A gigante aeronáutica Airbus anunciou que vai abandonar os serviços de nuvem da Google por motivos de segurança e soberania digital, segundo reportagem do The Register. A empresa vai migrar sistemas estratégicos, incluindo produção, gestão empresarial e projetos de aeronaves, para um cloud europeu totalmente sob controle europeu.
Segundo Catherine Jestin, vice-presidente executiva de digital da Airbus, parte das informações é extremamente sensível do ponto de vista nacional e europeu. "Queremos garantir que esses dados permaneçam sob controle europeu", afirmou.
Soberania digital:
A mudança acontece em meio a temores de espionagem e exposição legal provocados pelo domínio das gigantes americanas de tecnologia. Leis como o US CLOUD Act permitem que autoridades dos EUA acessem dados armazenados por empresas americanas, mesmo que estejam fora do país. Medidas de proteção adotadas por Google, Microsoft e Amazon não convencem setores que lidam com informações estratégicas.

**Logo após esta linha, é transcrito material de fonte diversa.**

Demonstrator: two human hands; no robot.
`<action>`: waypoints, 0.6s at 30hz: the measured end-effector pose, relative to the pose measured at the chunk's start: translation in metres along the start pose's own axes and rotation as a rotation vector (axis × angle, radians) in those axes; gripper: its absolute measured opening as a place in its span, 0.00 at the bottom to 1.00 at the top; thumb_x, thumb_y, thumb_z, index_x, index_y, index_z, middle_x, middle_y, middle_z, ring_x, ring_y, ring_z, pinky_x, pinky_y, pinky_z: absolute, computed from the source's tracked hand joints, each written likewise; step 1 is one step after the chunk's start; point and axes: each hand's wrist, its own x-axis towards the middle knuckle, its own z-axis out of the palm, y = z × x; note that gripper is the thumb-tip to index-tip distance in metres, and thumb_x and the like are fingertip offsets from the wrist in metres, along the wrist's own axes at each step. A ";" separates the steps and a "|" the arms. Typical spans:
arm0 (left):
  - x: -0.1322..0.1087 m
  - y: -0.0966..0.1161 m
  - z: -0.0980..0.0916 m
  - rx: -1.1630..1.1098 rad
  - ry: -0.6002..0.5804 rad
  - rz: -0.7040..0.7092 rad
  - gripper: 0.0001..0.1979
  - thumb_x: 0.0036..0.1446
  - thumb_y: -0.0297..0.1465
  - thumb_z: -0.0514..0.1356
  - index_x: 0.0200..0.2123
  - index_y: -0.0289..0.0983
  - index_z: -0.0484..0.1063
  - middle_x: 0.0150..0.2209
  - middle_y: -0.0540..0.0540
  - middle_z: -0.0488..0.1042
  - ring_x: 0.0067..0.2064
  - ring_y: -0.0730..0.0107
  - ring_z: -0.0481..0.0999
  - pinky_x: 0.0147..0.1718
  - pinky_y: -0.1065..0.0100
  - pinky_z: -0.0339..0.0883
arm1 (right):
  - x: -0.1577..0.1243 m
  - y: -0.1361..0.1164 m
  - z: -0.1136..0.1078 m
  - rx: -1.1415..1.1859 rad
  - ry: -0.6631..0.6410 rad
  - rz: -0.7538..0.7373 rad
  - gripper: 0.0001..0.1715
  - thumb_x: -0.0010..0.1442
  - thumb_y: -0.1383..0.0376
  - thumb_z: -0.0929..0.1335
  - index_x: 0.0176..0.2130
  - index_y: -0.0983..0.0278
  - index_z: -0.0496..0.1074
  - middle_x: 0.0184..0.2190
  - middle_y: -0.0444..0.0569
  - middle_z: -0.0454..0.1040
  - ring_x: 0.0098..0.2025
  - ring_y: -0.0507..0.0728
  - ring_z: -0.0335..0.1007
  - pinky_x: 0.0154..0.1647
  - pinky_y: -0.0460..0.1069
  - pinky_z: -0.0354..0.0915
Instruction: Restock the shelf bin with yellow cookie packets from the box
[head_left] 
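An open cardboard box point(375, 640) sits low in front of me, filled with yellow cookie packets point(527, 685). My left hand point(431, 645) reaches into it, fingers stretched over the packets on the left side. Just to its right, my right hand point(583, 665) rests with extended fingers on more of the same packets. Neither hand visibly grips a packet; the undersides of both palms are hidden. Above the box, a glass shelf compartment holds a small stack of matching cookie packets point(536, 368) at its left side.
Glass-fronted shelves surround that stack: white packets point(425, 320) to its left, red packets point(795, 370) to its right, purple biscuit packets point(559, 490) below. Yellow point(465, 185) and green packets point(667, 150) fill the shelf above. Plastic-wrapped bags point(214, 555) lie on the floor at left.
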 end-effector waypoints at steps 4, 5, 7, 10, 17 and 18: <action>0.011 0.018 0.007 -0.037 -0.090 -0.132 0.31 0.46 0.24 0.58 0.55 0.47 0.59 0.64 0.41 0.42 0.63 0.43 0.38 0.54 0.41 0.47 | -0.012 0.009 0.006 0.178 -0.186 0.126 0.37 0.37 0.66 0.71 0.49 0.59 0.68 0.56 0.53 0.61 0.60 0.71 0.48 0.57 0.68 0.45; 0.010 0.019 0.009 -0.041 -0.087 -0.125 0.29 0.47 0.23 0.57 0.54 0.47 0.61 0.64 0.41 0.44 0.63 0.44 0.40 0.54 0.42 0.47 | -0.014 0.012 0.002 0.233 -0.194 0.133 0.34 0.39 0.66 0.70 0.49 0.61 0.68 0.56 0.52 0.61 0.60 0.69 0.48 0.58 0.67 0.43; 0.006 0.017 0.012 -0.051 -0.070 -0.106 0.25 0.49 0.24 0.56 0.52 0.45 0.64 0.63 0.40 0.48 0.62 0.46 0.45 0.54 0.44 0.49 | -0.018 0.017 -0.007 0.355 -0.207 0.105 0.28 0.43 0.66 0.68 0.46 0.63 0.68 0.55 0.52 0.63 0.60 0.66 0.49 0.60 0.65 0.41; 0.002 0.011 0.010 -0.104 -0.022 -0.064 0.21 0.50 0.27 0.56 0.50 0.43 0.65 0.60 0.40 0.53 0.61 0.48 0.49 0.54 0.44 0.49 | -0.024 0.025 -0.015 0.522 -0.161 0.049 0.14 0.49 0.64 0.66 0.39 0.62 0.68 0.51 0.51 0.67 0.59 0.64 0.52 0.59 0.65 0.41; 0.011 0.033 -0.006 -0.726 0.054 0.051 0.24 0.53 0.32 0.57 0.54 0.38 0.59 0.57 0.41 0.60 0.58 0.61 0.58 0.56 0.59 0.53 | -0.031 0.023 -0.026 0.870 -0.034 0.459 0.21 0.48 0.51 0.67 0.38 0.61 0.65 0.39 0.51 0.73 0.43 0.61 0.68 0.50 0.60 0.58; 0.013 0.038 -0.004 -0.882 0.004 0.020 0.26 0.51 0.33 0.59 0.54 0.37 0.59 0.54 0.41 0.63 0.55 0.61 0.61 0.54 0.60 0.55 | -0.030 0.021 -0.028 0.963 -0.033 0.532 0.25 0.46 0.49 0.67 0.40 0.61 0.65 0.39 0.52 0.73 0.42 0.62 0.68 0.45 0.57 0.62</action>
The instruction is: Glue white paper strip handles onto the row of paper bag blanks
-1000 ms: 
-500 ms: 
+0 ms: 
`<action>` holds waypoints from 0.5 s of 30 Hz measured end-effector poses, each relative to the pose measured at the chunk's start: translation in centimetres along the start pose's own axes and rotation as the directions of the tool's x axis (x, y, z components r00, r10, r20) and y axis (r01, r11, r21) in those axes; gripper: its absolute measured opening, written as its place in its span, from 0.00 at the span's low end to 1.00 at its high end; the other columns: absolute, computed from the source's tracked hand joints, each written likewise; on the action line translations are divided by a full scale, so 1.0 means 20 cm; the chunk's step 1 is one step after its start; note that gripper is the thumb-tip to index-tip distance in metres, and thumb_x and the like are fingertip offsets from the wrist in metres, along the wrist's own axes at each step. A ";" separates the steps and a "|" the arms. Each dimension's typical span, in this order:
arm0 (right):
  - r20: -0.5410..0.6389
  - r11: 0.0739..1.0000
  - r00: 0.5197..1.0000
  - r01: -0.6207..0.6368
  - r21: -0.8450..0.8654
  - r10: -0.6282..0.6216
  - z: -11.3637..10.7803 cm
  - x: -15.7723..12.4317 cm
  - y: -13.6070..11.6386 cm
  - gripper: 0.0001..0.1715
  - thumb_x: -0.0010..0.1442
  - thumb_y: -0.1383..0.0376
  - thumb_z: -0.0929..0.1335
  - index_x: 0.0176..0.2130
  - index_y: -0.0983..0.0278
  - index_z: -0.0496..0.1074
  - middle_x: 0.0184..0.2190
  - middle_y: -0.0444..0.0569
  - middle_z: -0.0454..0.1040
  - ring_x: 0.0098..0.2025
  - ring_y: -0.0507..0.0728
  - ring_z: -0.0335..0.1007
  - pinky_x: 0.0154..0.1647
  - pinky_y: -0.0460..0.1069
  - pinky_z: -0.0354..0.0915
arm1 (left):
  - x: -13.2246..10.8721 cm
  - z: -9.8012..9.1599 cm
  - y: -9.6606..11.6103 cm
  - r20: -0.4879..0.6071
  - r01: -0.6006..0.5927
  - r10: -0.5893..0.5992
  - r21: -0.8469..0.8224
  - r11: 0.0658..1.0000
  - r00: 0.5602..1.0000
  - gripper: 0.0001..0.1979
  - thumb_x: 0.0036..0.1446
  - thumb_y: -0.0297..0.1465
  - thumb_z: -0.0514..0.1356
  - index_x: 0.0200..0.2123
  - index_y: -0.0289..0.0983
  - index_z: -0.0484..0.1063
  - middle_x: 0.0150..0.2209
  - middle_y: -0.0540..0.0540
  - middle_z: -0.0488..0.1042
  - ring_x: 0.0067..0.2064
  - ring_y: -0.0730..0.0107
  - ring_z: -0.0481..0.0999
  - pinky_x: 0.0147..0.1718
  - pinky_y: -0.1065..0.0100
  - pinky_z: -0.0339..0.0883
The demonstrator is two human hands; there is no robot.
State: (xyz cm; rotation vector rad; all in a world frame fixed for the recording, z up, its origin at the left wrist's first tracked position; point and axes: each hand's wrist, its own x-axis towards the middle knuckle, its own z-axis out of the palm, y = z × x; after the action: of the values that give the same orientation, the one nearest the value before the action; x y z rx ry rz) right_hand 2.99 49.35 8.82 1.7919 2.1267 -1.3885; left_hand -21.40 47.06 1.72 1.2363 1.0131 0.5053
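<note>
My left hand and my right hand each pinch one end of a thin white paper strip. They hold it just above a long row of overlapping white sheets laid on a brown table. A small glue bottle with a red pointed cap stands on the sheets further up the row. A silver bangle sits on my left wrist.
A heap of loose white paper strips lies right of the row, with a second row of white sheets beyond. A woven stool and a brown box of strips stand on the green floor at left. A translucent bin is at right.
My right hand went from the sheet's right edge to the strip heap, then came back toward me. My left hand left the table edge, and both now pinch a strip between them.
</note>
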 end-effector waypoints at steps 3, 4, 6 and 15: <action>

O contrato da Airbus, estimado em mais de 50 milhões de euros (cerca de R$295 milhões), deverá ser licitado em janeiro, com duração de até dez anos. A fabricante admite, porém, que apenas 80% de chance existe de encontrar um provedor europeu capaz de atender a todos os requisitos técnicos e legais.
Google sob investigação nos EUA
A decisão ocorre no momento em que a Google enfrenta uma ação coletiva nos EUA por supostas violações de privacidade vinculadas ao seu assistente de IA, o Gemini. A ação alega que a ferramenta foi ativada silenciosamente no Gmail, Chat e Meet em outubro, concedendo ao Google acesso a e-mails, anexos e chamadas de vídeo sem o consentimento dos usuários. A empresa negou as acusações.
A Airbus está agora preparando uma licitação para um grande contrato com o objetivo de migrar dados críticos para uma nuvem europeia digitalmente soberana. A empresa, que atualmente utiliza o Google Workspace, planeja transferir sistemas-chave locais após consolidar sua infraestrutura de data centers.